Objectives Australian driving regulations are complex. We examined knowledge of these regulations in relation to common neurological conditions.

Methods We developed a questionnaire relating to five common neurological scenarios, specifically transient ischaemic attack, vasovagal syncope, unwitnessed blackout, first seizure and vertigo. We considered these in relation to both private and commercial driving licenses. Correct answers were determined from Austroads: Assessing Fitness to Drive, 2012, rev2013.1.1 We also asked participants about their experience and to rate their own level of knowledge. Questionnaires were circulated to medical students at the Australian National University and to individuals attending the ANZAN Annual Scientific Meeting in 2016.

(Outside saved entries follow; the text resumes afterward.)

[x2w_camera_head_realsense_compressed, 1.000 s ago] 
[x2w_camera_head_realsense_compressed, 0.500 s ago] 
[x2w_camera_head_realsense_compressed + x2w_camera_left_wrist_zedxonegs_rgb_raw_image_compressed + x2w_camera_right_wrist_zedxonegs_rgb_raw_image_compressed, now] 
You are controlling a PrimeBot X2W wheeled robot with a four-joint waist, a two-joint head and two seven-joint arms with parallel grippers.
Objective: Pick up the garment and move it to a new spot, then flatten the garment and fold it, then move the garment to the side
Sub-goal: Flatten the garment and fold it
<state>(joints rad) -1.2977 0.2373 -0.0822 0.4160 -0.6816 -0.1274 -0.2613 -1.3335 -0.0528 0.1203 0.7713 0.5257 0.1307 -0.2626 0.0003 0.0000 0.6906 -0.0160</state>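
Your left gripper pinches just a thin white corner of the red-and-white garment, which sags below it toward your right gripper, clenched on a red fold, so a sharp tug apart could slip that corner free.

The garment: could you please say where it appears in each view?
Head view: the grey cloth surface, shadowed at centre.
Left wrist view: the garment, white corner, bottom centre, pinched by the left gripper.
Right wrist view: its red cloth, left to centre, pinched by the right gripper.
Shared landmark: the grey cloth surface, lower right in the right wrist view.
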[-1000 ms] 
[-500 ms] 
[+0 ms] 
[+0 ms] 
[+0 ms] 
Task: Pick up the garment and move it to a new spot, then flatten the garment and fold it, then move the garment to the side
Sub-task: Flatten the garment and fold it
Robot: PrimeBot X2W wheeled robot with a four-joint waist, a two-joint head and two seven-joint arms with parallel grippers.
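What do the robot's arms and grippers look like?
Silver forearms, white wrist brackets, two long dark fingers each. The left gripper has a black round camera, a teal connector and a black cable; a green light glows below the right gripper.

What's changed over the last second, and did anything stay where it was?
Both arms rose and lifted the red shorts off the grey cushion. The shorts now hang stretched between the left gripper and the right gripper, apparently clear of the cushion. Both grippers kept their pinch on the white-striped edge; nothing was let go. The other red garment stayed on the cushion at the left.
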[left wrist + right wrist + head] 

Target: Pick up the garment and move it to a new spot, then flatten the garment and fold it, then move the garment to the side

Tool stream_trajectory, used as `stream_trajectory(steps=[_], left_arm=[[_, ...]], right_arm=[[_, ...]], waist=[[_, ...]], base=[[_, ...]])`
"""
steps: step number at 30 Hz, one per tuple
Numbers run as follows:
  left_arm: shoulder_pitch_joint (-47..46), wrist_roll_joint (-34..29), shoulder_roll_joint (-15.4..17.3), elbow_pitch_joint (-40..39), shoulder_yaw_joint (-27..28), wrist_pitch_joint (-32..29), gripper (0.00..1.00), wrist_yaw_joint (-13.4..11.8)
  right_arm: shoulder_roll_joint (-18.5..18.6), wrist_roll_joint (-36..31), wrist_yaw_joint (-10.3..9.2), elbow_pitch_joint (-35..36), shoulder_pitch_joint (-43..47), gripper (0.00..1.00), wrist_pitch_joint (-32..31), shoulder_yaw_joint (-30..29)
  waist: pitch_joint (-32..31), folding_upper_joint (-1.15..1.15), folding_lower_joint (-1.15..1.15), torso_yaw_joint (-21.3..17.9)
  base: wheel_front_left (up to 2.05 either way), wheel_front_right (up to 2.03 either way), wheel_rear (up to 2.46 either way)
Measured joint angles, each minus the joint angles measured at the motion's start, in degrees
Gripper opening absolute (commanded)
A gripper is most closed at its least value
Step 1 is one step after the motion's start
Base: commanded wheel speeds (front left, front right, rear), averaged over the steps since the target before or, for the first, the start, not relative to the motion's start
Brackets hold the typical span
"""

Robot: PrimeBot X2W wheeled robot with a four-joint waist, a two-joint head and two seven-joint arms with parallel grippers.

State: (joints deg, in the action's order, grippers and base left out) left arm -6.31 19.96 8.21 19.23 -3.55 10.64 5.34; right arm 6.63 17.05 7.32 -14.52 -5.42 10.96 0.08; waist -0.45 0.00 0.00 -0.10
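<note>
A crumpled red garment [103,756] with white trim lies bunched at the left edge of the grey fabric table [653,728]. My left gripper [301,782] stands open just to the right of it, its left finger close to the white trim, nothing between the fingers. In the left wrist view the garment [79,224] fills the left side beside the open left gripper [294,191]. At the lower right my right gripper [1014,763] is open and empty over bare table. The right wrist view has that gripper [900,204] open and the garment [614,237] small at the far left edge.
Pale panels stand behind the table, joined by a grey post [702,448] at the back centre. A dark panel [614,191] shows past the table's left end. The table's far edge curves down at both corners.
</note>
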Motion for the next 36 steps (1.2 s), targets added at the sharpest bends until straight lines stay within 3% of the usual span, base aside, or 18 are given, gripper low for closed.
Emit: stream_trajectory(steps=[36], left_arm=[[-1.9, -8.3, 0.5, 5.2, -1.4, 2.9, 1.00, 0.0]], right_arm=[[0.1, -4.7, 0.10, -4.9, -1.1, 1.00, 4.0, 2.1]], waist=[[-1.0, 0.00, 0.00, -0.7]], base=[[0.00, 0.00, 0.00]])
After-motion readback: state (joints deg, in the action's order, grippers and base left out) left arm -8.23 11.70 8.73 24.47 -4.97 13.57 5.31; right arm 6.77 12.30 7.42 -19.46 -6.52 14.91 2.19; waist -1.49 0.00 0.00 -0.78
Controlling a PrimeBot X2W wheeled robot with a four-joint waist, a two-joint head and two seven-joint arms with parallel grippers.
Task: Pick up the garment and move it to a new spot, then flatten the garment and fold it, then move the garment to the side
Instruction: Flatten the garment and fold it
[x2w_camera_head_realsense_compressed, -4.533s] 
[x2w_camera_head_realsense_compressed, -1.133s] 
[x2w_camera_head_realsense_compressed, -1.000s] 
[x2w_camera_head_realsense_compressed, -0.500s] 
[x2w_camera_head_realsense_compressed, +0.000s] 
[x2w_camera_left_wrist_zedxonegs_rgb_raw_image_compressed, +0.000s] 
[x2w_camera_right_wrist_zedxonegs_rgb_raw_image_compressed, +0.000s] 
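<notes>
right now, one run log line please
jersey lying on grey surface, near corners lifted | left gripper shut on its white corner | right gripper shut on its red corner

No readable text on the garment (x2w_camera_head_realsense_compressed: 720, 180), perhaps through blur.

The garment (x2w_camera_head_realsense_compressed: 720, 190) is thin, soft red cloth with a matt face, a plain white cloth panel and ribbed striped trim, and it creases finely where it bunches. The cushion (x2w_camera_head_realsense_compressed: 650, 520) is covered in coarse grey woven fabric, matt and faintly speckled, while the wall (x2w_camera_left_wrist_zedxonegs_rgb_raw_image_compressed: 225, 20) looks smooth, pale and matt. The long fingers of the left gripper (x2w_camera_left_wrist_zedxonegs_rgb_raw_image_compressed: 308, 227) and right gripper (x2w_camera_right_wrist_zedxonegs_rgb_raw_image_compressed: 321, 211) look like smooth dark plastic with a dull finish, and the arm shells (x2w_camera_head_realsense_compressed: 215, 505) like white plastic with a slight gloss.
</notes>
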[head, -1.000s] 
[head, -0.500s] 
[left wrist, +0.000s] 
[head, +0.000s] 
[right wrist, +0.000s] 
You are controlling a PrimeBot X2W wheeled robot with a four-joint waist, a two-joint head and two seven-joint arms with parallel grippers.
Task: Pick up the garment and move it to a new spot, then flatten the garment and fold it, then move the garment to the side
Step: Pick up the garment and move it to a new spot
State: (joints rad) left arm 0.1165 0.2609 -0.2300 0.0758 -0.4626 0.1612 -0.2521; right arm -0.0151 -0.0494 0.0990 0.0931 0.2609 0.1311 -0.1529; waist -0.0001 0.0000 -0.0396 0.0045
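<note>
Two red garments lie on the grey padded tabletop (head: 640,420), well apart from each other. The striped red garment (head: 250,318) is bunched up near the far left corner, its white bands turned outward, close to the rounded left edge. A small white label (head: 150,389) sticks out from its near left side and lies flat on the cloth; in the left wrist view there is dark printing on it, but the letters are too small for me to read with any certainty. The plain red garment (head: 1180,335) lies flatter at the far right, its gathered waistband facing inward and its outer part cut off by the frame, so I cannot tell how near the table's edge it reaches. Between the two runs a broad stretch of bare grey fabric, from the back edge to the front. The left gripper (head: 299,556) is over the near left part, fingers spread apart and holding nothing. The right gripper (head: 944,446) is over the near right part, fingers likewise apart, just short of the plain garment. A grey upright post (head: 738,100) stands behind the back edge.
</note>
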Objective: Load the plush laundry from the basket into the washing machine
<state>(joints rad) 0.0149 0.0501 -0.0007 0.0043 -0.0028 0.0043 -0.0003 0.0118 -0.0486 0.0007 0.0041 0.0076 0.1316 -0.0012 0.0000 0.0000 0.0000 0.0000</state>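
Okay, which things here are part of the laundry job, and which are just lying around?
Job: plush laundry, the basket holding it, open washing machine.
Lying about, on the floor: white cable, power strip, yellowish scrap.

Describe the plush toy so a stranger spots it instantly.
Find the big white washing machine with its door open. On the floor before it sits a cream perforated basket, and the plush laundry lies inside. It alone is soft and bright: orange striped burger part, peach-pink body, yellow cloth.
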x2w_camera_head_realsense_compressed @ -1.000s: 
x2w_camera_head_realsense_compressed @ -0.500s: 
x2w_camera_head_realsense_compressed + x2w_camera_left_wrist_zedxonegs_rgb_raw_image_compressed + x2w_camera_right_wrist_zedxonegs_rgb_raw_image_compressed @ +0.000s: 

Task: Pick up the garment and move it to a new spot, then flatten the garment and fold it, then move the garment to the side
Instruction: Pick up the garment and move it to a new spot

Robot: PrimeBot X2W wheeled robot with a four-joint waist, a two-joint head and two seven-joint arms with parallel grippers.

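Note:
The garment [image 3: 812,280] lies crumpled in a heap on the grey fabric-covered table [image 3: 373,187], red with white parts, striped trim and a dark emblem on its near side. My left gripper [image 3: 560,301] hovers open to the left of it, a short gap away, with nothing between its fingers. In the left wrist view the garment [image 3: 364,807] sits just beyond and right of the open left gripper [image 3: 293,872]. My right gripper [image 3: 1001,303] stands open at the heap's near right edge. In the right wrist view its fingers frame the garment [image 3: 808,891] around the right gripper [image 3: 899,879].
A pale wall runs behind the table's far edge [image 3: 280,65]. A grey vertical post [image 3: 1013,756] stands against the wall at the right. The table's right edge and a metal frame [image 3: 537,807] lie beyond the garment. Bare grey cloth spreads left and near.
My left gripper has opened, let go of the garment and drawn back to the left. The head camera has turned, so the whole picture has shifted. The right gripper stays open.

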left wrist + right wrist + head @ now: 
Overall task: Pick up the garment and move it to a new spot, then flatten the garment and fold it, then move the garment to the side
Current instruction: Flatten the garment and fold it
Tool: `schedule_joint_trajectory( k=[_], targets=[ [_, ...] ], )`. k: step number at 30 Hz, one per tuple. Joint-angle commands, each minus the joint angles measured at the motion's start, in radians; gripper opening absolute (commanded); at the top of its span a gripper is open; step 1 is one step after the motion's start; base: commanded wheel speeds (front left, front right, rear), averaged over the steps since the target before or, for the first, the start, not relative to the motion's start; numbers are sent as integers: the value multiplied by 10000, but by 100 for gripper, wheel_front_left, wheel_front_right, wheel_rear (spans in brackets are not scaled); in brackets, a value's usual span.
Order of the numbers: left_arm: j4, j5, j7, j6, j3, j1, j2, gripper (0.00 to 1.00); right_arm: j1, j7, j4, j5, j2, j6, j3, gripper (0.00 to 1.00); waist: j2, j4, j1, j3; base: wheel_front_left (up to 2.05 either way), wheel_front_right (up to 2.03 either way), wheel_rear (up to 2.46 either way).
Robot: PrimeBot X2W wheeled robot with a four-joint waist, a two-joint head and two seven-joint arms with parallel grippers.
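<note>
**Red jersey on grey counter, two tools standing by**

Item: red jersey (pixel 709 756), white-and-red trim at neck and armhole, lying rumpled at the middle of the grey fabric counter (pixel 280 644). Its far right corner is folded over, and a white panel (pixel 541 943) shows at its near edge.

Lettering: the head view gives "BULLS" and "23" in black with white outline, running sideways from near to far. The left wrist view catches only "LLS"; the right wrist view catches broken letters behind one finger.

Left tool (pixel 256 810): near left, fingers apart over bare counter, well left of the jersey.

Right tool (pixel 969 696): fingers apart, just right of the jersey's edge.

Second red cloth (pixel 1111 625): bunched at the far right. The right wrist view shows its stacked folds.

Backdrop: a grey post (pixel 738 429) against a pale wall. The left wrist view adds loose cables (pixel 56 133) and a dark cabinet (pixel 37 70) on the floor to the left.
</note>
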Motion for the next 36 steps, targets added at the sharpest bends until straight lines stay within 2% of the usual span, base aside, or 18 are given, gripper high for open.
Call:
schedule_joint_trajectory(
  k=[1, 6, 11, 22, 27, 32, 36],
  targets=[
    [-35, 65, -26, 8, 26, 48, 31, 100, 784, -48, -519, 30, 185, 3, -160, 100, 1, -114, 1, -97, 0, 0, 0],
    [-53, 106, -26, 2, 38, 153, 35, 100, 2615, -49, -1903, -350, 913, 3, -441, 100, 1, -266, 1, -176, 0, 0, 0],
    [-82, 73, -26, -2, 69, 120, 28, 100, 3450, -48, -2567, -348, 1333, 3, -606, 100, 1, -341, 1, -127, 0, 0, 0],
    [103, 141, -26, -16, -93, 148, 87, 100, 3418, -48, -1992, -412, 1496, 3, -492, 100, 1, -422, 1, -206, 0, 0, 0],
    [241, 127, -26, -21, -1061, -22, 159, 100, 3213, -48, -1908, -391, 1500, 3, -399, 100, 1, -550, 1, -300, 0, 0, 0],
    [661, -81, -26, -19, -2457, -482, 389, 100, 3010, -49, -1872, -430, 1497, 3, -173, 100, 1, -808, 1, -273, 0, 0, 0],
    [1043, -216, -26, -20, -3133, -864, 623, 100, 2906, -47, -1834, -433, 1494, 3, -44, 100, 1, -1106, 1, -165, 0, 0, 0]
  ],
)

Results One-hundred and eighteen questionnaires (26 medical students, 20 neurology registrars and 72 neurology consultants) were suitable for analysis. Overall 6% of participants rated their own knowledge as excellent, 27% good, 41% satisfactory and 21% as poor. The vast majority of the latter group were medical students. 3% of respondents were unaware of the existence of the guidelines. As a group, respondents were correct 59% of the time for private licences and 35% of the time for commercial licenses. For private licenses, the highest correct score was for vasovagal syncope (77% correct) and the lowest for transient ischaemic attack (43% correct). For commercial licences, the highest score was for first seizure (50% correct) and the lowest was vasovagal syncope (9% correct). Consultants gave more accurate responses (54% correct) than medical students (27% correct).

Conclusions These results indicate clearly that education regarding driving restrictions in Australia should be improved and form part of the medical student curriculum. All parties concerned are involved in ensuring that patients adhere to the driving regulations so medical practitioners need to be fully conversant with the guidelines regarding both private and commercial licenses. An update at a future medical conference might be warranted.